Memorization had its origins when there was no print, no dictionaries, and therefore no institutional retention. Priests and monks had to memorize in order to pass on society’s knowledge — they were the living word.
Today, we have Google, we have Bing, we have Wikipedia; all systems which remember things for us. Of course, it is said that by subscribing to Wikipedia we are buying into the hidden agenda of secretive editors. Well, why not? For centuries we’ve bought into the hidden agendas of the secretive editors of the Oxford Dictionary. Even the monks and scribes who laboriously produced manuscripts added or eliminated details. So the flexibility and adjustment of materials has a long tradition.
How much knowledge does a child realistically need? Will (or should) the acquired knowledge, ever be useful for anything? Does it make sense to dispense knowledge in a Page 2 shotgun approach (we give you everything and hope some of it helps)? How about a just-in-time approach where you download information and instructions just when you need them?
There is always a great reluctance to move away from existing patterns.

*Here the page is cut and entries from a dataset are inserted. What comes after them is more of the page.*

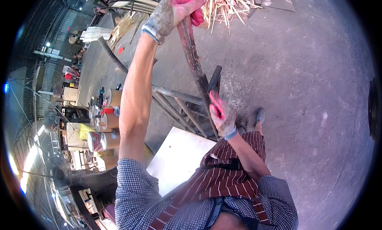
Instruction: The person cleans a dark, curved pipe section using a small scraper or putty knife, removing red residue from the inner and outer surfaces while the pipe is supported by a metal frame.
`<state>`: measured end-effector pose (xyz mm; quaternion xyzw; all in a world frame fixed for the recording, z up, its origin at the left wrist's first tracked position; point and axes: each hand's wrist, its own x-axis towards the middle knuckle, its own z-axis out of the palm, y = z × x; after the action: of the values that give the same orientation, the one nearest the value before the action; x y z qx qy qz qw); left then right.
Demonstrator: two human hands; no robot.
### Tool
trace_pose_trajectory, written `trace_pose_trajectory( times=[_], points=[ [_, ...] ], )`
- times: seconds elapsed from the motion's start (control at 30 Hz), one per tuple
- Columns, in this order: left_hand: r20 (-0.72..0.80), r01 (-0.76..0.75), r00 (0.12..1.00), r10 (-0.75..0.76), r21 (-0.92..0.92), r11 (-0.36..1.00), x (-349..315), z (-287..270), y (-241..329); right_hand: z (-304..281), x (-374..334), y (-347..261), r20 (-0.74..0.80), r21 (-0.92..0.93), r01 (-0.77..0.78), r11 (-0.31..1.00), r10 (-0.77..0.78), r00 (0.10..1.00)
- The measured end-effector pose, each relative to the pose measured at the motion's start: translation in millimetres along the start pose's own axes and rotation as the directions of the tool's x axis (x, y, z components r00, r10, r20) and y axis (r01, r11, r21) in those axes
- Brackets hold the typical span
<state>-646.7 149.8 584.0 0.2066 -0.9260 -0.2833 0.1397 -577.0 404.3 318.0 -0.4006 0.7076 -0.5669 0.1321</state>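
Note:
Both my hands wear dirty grey-white work gloves with pink palms and fingers. At the top of the view my left hand (173, 15), arm stretched out, is closed round the far end of a long, worn bar (192, 56) with reddish patches. My right hand (223, 115) is closed at the bar's near, darker part, close to my apron. Just beyond the right hand a short dark stub (215, 76) stands up beside the bar. Left of the bar is a frame of metal tubes (179, 95) with slanting rails. What the bar joins lower down is hidden.
A pale board (175, 154) lies before my apron. A curved pole (113, 54) sticks up beyond the frame. Thin wood strips (227, 7) are heaped on the concrete floor (310, 90) at the far side. Round tubs (109, 122) and boxes stand left. My shoe (260, 114) is right of the frame.

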Motion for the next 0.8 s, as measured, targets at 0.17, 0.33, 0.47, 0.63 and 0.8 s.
trace_pose_trajectory(
  times=[0.17, 0.33, 0.47, 0.63, 0.8],
  points=[
    [0.159, 0.164, 0.978, -0.134, -0.191, 0.968, 6, -5, 24, -12, 48, 1, -0.161, 0.005, 0.151, 0.988, -0.149, 0.976],
    [0.067, 0.073, 0.995, -0.068, -0.086, 0.994, 5, -10, 23, 8, -12, 22, -0.007, -0.070, 0.090, 0.993, -0.091, 0.996],
    [0.017, -0.035, 0.999, 0.035, -0.018, 0.999, -4, 1, 14, 31, 21, 39, -0.270, -0.139, 0.175, 0.975, -0.207, 0.940],
    [0.036, 0.064, 0.997, -0.062, -0.041, 0.997, -7, -4, 10, 33, -1, 58, 0.094, -0.065, -0.041, 0.997, 0.047, 0.994],
    [0.072, 0.045, 0.996, -0.044, -0.015, 0.999, -3, 0, 30, 70, 14, 84, -0.160, -0.042, 0.078, 0.996, -0.084, 0.983]
  ],
)
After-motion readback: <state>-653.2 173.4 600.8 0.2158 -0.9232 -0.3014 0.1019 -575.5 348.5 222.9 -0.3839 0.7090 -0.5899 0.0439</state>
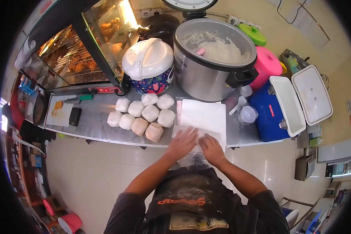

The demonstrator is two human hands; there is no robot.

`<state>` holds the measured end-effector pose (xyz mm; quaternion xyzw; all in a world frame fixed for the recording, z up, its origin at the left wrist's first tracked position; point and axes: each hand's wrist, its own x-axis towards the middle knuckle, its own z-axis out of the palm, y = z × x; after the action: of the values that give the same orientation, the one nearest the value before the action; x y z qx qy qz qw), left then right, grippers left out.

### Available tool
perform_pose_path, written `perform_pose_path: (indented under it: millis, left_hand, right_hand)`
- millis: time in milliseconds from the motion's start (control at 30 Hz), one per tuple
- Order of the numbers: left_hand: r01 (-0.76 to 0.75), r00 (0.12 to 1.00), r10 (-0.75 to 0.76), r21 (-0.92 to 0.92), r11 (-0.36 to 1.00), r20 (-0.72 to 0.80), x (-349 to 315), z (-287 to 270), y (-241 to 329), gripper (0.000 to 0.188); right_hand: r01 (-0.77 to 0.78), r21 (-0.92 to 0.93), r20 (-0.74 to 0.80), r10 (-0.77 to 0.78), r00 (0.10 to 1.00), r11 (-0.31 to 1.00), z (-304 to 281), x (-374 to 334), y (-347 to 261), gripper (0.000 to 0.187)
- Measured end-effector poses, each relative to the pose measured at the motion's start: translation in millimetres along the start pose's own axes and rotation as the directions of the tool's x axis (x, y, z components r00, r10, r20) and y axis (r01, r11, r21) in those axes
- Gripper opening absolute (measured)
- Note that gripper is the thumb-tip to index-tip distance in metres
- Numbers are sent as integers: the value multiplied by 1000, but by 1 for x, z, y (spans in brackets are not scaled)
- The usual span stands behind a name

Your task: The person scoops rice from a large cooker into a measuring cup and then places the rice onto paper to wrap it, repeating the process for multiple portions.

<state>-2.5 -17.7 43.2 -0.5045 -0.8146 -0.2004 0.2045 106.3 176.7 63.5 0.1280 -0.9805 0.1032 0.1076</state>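
Note:
A stack of white paper sheets [204, 111] lies at the counter's front edge, right in front of me. My left hand [183, 142] rests on its near part with the fingers stretched forward. Beside it, my right hand [211, 149] lies on the same paper, fingers extended. Under the fingertips the paper looks folded over into a band; whether anything is inside it is hidden. Left of the stack sit several rounded wrapped bundles [150, 113], mostly white, two of them more tan. Clear plastic [193, 160] shows below the hands at the edge.
Behind the paper stands a large open rice cooker [201, 74] holding white rice, next to a smaller closed floral cooker [149, 84]. A lit glass food warmer [101, 87] and a green-handled knife [80, 99] are left. Rightward are a white scoop [240, 104] and an open blue cooler [266, 117].

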Motion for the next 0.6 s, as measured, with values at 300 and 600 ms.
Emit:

There used to be a firm conviction that only the slide rule would maintain the algebraic memories of children. Well, it’s been more than 40 years since Texas Instruments has come out with the cheap plastic calculators which even do square roots — are we all so much dumber now?
When Biro the Hungarian invented the ballpoint pen, its use was prohibited in schools. The end of Western civilization as we knew it was predicted if we would cease to lower steel feathers into ink. So where are we today?
How about the perennial efforts to write cursive in beautiful fashion? What’s that really worth? Isn’t everyone writing with their keyboards — able to select any writing style ranging from Times New Roman to Britannic Bold or Verdana? As to spelling and grammar, the computer can fix most egregious problems — minor ones tend not to infringe too much on communication and understanding.
The increase in kitchen equipment has not really resulted in more free time for spouses working in the kitchen. Is all that learning technology also not going to help free up our children from their time of work? If not, should we still add new materials of new relevance?
Who is in charge of reducing learning materials? We always add but rarely delete. We visited Jena, in formerly East Germany, where wonderful things are done with glass. Alas, all the lens grinding skills accumulated over the centuries are now done by computers, which do things more quickly, more precisely, and above all, more cheaply. Knowledge lost or made obsolete?
After our vacation together, we ask ourselves whether it isn’t much more important to spend time with our children to play more, listen to and perform more music, exercise in more sports, engage in more theatre productions?
We need to explain to them the things they need to know — for example about morals, values, a sense of excitement and pleasure; about the facts of life, that prices are typically not the result of costs but of demand and supply; about friendship, the enjoyment and benefits of new people networks; about the juxtaposition of consumption versus savings. With such knowledge our children might not be able to avoid a global trade and financial crisis, but at least they will understand it and react to it.